Le mois dernier, un nouveau sondage a été lancé pour connaître l’évolution de la (non) fourniture des EPI pour les cordistes intérimaires.
Le sondage concerne la période de mai 2020 à 2021.
156 cordistes y ont répondu.

En comparaison du sondage de mai 2019, ces résultats montrent une évolution lente mais positive. De plus en plus d’entreprises se conforment à la réglementation et se mettent à fournir les EPI. Mais dans une large majorité des missions d’intérim, ce sont encore malheureusement les travailleurs qui continuent d’assumer le coût de ces EPI ! LIRE ICI LES RÉSULTATS

7 & 8 août 2021 – FESTI’CORDES Light

Comme vous avez pu le constater, cette année le Festicorde n’a pas eu lieu.
Les contraintes sanitaires et les incertitudes qui les entourent ne nous ont pas permis d’envisager son organisation de manière sereine et pleinement satisfaisante.
Toutefois, nous ne renonçons pas à un moment de rencontre.
Le samedi 7 août à 21h, aux Ateliers & Co à Cliousclat (Drôme) aura lieu un concert d’Afrobeat de Segun Ola. Une soirée à consonances africaines avec repas africain,…
Et puisque vous serez là, nous vous invitons à des temps d’échanges autour du métier et de ses problématiques.
Ce sera aussi le moment d’envisager collectivement des perspectives de lutte..
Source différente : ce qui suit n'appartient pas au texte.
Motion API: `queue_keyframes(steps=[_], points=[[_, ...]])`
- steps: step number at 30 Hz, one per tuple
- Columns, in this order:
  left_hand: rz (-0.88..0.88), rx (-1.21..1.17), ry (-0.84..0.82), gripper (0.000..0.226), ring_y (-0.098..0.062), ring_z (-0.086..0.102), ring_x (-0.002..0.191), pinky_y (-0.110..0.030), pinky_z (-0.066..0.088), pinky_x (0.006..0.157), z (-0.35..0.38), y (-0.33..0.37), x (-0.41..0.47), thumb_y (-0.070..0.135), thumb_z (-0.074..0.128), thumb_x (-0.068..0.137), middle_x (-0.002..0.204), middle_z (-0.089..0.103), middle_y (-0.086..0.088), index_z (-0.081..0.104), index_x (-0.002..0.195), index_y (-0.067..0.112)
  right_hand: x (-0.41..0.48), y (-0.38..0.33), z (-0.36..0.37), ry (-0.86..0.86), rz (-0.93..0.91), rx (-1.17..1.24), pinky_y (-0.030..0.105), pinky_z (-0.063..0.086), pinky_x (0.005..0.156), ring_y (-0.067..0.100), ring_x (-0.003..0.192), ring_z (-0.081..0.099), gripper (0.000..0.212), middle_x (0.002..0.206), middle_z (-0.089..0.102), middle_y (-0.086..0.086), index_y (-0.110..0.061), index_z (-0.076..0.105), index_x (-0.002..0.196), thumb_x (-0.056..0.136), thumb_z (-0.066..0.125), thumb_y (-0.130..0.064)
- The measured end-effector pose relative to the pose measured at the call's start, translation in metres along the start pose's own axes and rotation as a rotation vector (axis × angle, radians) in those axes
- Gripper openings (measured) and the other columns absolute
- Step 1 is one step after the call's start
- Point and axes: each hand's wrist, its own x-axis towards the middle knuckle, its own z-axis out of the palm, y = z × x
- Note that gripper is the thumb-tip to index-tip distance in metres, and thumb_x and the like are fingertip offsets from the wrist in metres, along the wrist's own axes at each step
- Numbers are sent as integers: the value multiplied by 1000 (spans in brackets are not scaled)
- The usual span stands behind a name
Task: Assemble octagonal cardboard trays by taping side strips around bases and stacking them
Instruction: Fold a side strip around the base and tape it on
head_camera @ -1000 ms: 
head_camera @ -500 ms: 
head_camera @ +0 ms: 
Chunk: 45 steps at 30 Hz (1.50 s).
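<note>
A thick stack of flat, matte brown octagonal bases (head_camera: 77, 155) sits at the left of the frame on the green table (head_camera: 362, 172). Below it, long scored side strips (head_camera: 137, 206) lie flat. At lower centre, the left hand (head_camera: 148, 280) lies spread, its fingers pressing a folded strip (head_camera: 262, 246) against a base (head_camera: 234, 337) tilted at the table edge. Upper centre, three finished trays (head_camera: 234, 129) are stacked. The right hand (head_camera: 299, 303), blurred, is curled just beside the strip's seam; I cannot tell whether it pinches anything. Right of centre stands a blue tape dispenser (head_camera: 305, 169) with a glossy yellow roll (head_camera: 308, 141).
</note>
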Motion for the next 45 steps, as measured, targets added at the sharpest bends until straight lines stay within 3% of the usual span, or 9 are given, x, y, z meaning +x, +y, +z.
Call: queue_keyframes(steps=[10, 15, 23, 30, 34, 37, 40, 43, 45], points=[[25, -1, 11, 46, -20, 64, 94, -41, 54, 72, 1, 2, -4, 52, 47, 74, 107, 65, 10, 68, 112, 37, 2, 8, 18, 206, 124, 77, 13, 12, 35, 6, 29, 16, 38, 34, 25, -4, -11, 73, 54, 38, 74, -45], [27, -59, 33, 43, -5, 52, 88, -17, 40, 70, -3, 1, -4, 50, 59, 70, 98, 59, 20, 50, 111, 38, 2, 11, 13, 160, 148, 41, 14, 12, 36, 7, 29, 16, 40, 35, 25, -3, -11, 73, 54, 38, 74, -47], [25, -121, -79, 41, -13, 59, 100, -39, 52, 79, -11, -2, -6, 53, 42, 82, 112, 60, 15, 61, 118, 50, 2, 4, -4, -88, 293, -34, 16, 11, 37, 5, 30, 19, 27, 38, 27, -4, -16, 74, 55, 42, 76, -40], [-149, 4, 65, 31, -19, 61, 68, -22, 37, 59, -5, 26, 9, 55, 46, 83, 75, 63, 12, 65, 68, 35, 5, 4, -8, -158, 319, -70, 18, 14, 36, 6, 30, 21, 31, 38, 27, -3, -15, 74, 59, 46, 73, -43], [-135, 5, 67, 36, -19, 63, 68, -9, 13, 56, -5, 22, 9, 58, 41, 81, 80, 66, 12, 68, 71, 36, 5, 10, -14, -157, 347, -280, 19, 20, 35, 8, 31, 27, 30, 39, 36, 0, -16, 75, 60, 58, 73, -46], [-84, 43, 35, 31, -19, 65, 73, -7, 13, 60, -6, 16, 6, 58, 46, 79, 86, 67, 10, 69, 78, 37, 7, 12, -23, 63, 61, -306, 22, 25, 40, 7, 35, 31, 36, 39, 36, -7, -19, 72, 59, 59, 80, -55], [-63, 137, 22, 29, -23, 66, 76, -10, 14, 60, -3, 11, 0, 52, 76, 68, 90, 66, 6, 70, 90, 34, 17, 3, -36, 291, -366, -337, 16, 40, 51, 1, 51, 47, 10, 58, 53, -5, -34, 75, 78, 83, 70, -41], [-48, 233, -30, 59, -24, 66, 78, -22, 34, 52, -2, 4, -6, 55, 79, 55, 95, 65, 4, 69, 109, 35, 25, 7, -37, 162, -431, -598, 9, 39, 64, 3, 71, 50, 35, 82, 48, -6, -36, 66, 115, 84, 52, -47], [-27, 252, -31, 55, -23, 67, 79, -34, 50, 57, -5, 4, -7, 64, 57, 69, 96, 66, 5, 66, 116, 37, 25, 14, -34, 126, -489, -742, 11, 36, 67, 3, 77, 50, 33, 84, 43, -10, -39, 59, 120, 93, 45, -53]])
    • SAMEDI 7 AOÛT 2021 (dès 14h)
      dans le cadre de l’association Cordistes en colère, cordistes solidaires
    • DIMANCHE 8 AOÛT 2021 (dès 10h)
      dans le cadre du Syndicat Solidarité Cordistes (SYSOCO).

Rendez-vous le samedi dès midi, aux ateliers & co, quartier les Plantas 26270 Cliousclat. (Infos sur les Ateliers & Co : https://www.facebook.com/lesateliersandco/)

Possibilité de poser des camions, des tentes.


Événement non ouvert au Public.
Strictement réservé aux membres de l’Association Ateliers & Co.
Carte de membre temporaire (1€) délivrée à l’entrée.